I'm glad to see you guys hopefully take this recipe to the next level by using an appropriate lager yeast with it. I'm looking forward to hearing how your beers turn out. I always felt that the lager yeast just might turn out to be that little tweak in flavor/aroma that I seemed to always be chasing using US-05.
 
It's on my schedule. Will probably brew in the fall after scalling up to my brewhouse. @brewmanStan I do thank you for posting!
You are more than welcome. Can't wait to hear how it comes out. I have flirted with trying this recipe with that San Francisco lager yeast just to compare with one made with US-05. My basement area stays around 64-66F most of the year so maybe that is possible one of these days. In the meantime I'll just keep making it with US-05. Like I mentioned before, I can't keep enough around, everybody likes it so much.
 
I wonder if, perhaps, Yeast Wyeast 2487 or White Labs 833 is the key to my Stroh's recipe.
Could be.

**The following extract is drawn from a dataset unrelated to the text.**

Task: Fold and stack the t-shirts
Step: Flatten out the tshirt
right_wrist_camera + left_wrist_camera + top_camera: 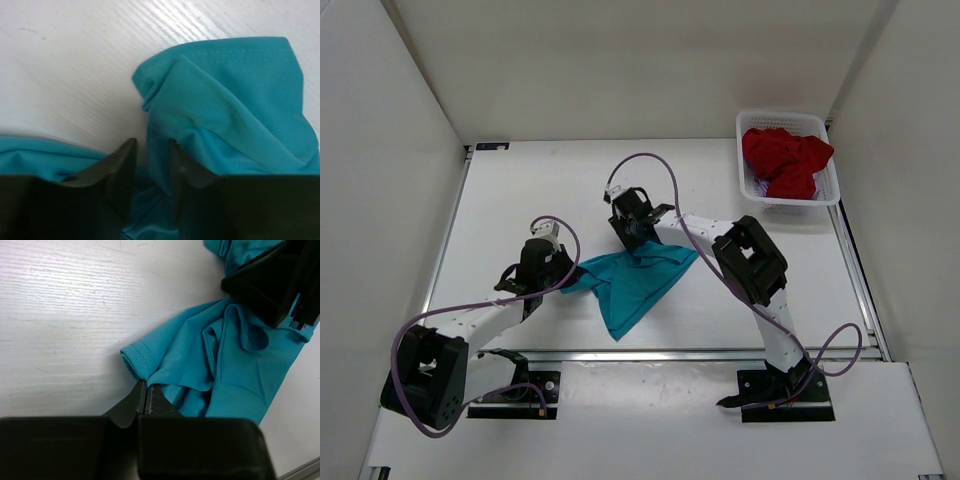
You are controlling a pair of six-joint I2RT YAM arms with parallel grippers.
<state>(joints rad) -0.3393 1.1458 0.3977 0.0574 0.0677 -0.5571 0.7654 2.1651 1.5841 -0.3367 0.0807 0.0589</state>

I have no experience with lager yeasts at all so I wouldn't have a clue. I do remember drinking Stroh's on occasion and I liked it. Good beer.
 
OK 8thMan, here's a 4 gallon recipe of my 1960's Falstaff Tribute:

5.6# Rahr 6 Row
.5# Briess Victory Malt
1.6# Flaked Corn
.8# Flaked Rice
.7# Flaked Barley
.4oz Cluster @ 60 min
.2oz Brewer's Gold @ 20 min
.2oz Hallertau Mittlefruh @ 5 min

This recipe makes a really good beer that is to date the closest I have made to 1960's-70's Falstaff. You can use 2 row in lieu of all or half of the 6 row if you wish, and you can use Liberty in lieu of Hallertau Mittlefruh, although I think Hallertau renders closest to Falstaff flavor. If you can nail down which yeast strain Falstaff used back then, you'll be very happy with this. I personally use US-05 because I don't have proper lager capabilities but everybody seems to like it nonetheless.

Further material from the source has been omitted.